SpinalHDL / VexRiscv

A FPGA friendly 32 bit RISC-V CPU implementation
MIT License
2.52k stars 420 forks source link

Data Stream in/out SoC <-> FPGA #391

Open lk-davidegironi opened 9 months ago

lk-davidegironi commented 9 months ago

Hello,

I'm building a softcore based on Briey. I've the AxiCrossbar without Sdram and on the APB3Bridge 1 Timer, 1 UartCtrl, 1 Gpio. On the APB3 I would like to add a custom Ctrl to transfer in and output data stream. I've to transfer 32x24bit data in + 32x16bit data output, and do some simple (for now) math inside the SoC on that stream.

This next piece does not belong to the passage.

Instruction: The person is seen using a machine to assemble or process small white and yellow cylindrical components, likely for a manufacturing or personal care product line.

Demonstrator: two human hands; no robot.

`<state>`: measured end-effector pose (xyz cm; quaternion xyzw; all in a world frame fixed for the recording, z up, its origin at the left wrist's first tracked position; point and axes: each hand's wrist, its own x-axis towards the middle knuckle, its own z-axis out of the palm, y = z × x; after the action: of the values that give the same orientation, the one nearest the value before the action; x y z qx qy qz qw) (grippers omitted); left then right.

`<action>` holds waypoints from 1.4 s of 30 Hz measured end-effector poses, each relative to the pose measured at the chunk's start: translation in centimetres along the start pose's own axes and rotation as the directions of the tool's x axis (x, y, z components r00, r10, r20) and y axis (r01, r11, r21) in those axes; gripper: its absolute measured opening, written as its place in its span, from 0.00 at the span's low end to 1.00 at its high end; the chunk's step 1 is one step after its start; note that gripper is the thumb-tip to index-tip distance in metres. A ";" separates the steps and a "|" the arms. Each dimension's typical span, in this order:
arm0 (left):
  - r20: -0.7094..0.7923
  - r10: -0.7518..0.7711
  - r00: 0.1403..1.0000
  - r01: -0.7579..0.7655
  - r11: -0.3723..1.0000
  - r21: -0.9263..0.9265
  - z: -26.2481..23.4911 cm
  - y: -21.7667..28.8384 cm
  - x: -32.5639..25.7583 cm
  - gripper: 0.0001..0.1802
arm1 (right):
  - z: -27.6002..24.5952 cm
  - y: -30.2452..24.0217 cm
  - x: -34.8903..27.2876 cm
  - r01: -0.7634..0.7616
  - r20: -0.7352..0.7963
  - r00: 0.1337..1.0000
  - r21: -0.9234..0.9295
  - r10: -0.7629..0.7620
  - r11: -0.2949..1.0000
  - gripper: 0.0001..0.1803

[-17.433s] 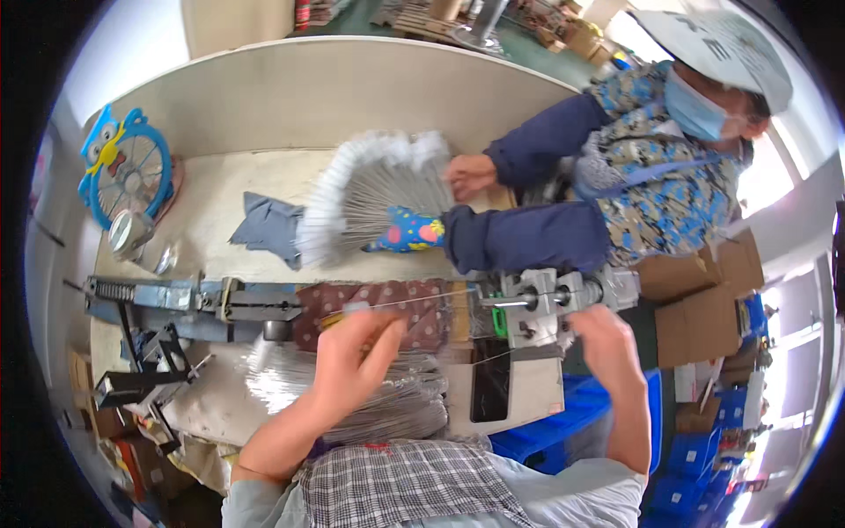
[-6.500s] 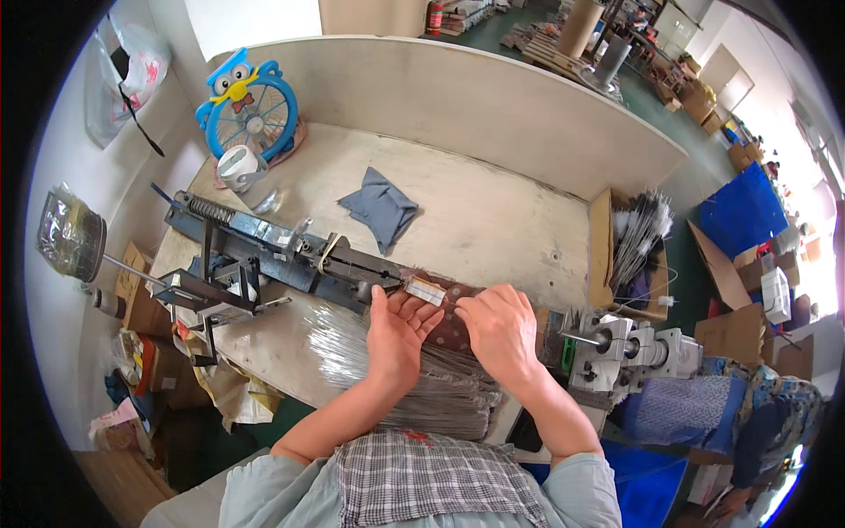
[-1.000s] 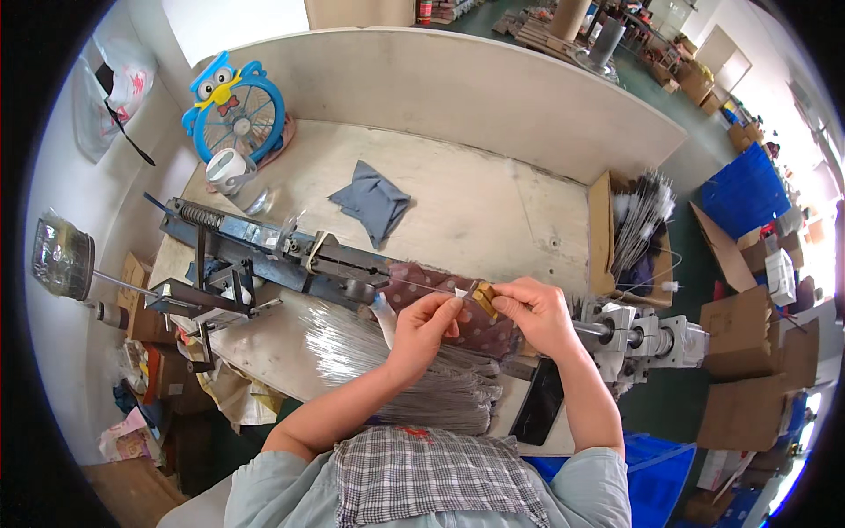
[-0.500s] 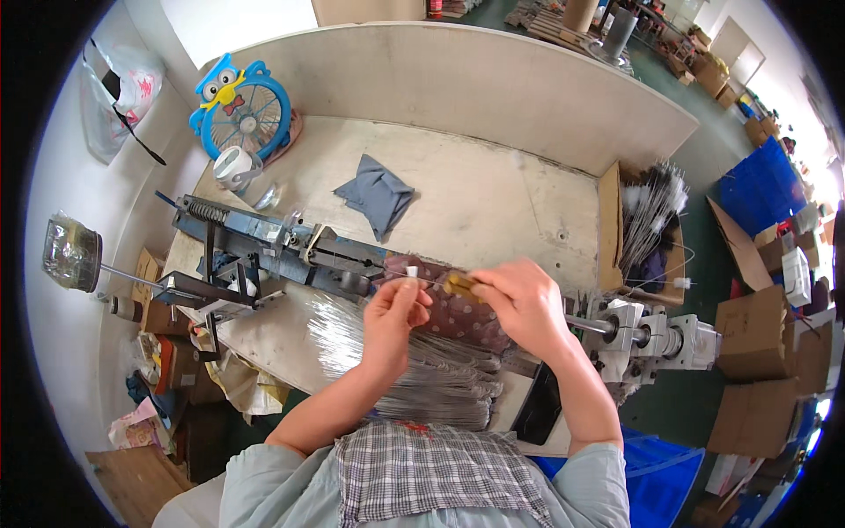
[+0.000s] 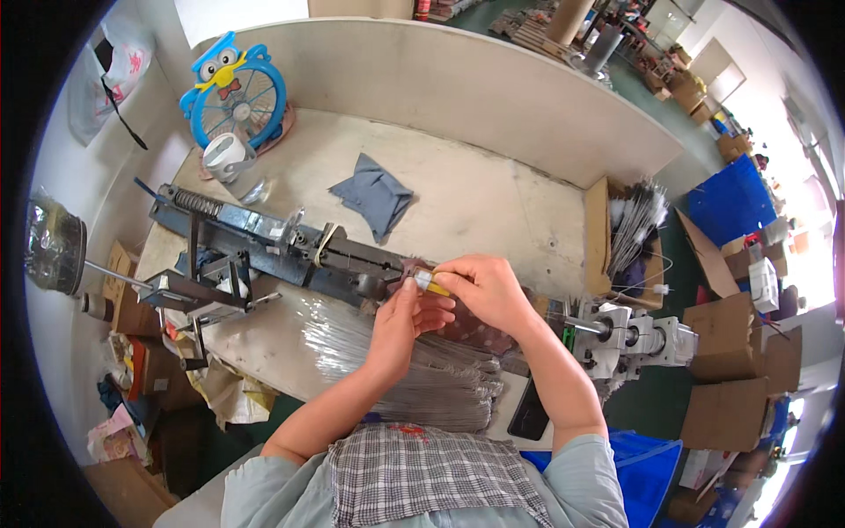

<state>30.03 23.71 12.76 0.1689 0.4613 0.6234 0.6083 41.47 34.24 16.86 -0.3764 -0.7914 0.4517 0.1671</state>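
My left hand [image 5: 400, 324] pinches a small white piece [image 5: 422, 277] between thumb and forefinger, its other fingers loosely curled. Against that piece, my right hand [image 5: 482, 289] presses a small yellow tool [image 5: 437, 288], whose kind I cannot make out. Both hands meet at the right end of a long dark metal bench fixture [image 5: 334, 253] with a spring. Beneath them lies a dotted maroon cloth [image 5: 475, 333]. A thick bundle of thin silvery wires [image 5: 440, 383] is spread on the table just below my hands.
A grey cloth [image 5: 374, 195] and a blue cartoon fan [image 5: 239, 101] are farther back. A black phone [image 5: 530, 409] lies by my right forearm. On the right stand a metal machine [image 5: 638, 334] and a cardboard box of wires [image 5: 598, 238]. A crank mechanism [image 5: 198, 295] is at left.
My right hand has moved left with the yellow tool, which now meets the white piece in my left hand. The whole view has shifted slightly.
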 end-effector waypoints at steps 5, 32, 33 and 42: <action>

I've try setting a Vector of Bits and now I'm trying Axi4Stream, based on that code here: https://github.com/SpinalHDL/VexRiscv/pull/53 In both options (Vector and Axi4Stream), I've a couple of issue, before moving to issues, I would like to ask you which could be a good option.

As far as I understand using Vec means using more LUT cause all the signals have to be synthetized, but this way I can read and drive signals in a few clock. Indeed using the Axi Stream is a bit slower, but use less LUT, am I right?

Depending on your suggestion I'll ask questions, thanks!

Dolu1990 commented 9 months ago

Hi,

As far as I understand using Vec means using more LUT cause all the signals have to be synthetized

Yes right, that's not the way to go.

Indeed using the Axi Stream is a bit slower, but use less LUT, am I right?

Yes, serializing things is a better tradeoff i think, then eventualy buffering things into a Mem (ram) for later reuse.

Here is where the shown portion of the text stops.